• What this task involves:
Would you write out the data below exactly, with every line intact?

── Data shown

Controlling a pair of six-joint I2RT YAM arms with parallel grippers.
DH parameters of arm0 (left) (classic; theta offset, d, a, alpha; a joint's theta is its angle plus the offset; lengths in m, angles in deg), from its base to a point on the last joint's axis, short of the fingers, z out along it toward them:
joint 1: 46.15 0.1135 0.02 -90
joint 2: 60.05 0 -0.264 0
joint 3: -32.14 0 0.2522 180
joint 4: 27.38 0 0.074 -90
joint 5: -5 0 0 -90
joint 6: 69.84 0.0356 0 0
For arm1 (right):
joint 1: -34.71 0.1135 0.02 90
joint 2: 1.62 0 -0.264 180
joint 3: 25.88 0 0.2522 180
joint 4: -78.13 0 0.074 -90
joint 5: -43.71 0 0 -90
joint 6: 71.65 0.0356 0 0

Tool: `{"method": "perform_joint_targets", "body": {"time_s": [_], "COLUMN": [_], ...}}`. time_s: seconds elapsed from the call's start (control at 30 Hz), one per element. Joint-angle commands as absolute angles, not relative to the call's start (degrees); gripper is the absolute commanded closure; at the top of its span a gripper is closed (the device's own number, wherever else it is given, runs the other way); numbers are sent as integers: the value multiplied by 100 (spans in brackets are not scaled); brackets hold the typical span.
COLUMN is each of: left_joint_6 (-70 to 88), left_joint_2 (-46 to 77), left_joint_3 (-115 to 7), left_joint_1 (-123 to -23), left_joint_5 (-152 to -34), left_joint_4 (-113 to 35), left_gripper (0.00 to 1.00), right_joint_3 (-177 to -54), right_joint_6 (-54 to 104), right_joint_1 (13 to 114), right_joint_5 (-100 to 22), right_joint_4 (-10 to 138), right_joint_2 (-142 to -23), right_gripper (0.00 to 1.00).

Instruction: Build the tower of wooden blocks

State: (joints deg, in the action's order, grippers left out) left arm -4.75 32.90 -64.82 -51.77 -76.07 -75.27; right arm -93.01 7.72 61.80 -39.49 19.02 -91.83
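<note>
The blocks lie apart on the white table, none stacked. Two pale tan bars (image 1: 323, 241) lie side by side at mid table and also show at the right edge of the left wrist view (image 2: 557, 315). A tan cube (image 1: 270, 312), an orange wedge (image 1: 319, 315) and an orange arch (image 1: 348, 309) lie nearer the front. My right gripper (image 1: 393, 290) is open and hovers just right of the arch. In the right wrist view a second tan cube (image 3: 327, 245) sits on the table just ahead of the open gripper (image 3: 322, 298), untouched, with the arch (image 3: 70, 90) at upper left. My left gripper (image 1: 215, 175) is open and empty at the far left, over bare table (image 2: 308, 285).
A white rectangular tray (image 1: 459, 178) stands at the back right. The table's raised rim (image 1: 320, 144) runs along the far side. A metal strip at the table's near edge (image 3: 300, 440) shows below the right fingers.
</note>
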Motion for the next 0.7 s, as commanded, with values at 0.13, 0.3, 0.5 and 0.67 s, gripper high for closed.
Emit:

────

• Answer for the task:
Controlling a pair of six-joint I2RT YAM arms with parallel grippers.
DH parameters of arm0 (left) (classic; theta offset, d, a, alpha; a joint's theta is its angle plus the offset; lengths in m, angles in deg), from its base to a point on the last joint's axis, short of the fingers, z out along it toward them:
joint 1: 46.15 0.1135 0.02 -90
joint 2: 60.05 0 -0.264 0
joint 3: -32.14 0 0.2522 180
joint 4: 27.38 0 0.074 -90
joint 5: -5 0 0 -90
joint 6: 69.84 0.0356 0 0
For arm1 (right):
joint 1: -34.71 0.1135 0.02 90
joint 2: 1.62 0 -0.264 180
joint 3: 25.88 0 0.2522 180
joint 4: -78.13 0 0.074 -90
joint 5: -43.71 0 0 -90
joint 6: 71.65 0.0356 0 0

Tool: `{"method": "perform_joint_targets", "body": {"time_s": [_], "COLUMN": [_], ...}}`. time_s: seconds elapsed from the call's start (control at 30 Hz), one per element. Joint-angle commands as absolute angles, not relative to the call's start (degrees); gripper is the absolute commanded closure; at the top of its span a gripper is closed (the device's own number, wherever else it is given, runs the other way); numbers are sent as integers: the value multiplied by 100 (spans in brackets are not scaled); brackets hold the typical span.
COLUMN is each of: left_joint_6 (-70 to 88), left_joint_2 (-46 to 77), left_joint_3 (-115 to 7), left_joint_1 (-123 to -23), left_joint_5 (-152 to -34), left_joint_4 (-113 to 35), left_gripper (0.00 to 1.00), right_joint_3 (-177 to -54), right_joint_6 (-54 to 104), right_joint_1 (13 to 114), right_joint_5 (-100 to 22), right_joint_4 (-10 to 138), right_joint_2 (-142 to -23), right_gripper (0.00 to 1.00).

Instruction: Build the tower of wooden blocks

State: (joints deg, in the action's order, grippers left out) left arm -4.75 32.90 -64.82 -51.77 -76.07 -75.27; right arm -93.01 7.72 61.80 -39.49 19.02 -91.83
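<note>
The blocks lie apart on the white table, none stacked. Two pale tan bars (image 1: 323, 241) lie side by side at mid table and also show at the right edge of the left wrist view (image 2: 557, 315). A tan cube (image 1: 270, 312), an orange wedge (image 1: 319, 315) and an orange arch (image 1: 348, 309) lie nearer the front. My right gripper (image 1: 393, 290) is open and hovers just right of the arch. In the right wrist view a second tan cube (image 3: 327, 245) sits on the table just ahead of the open gripper (image 3: 322, 298), untouched, with the arch (image 3: 70, 90) at upper left. My left gripper (image 1: 215, 175) is open and empty at the far left, over bare table (image 2: 308, 285).
A white rectangular tray (image 1: 459, 178) stands at the back right. The table's raised rim (image 1: 320, 144) runs along the far side. A metal strip at the table's near edge (image 3: 300, 440) shows below the right fingers.
</note>
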Motion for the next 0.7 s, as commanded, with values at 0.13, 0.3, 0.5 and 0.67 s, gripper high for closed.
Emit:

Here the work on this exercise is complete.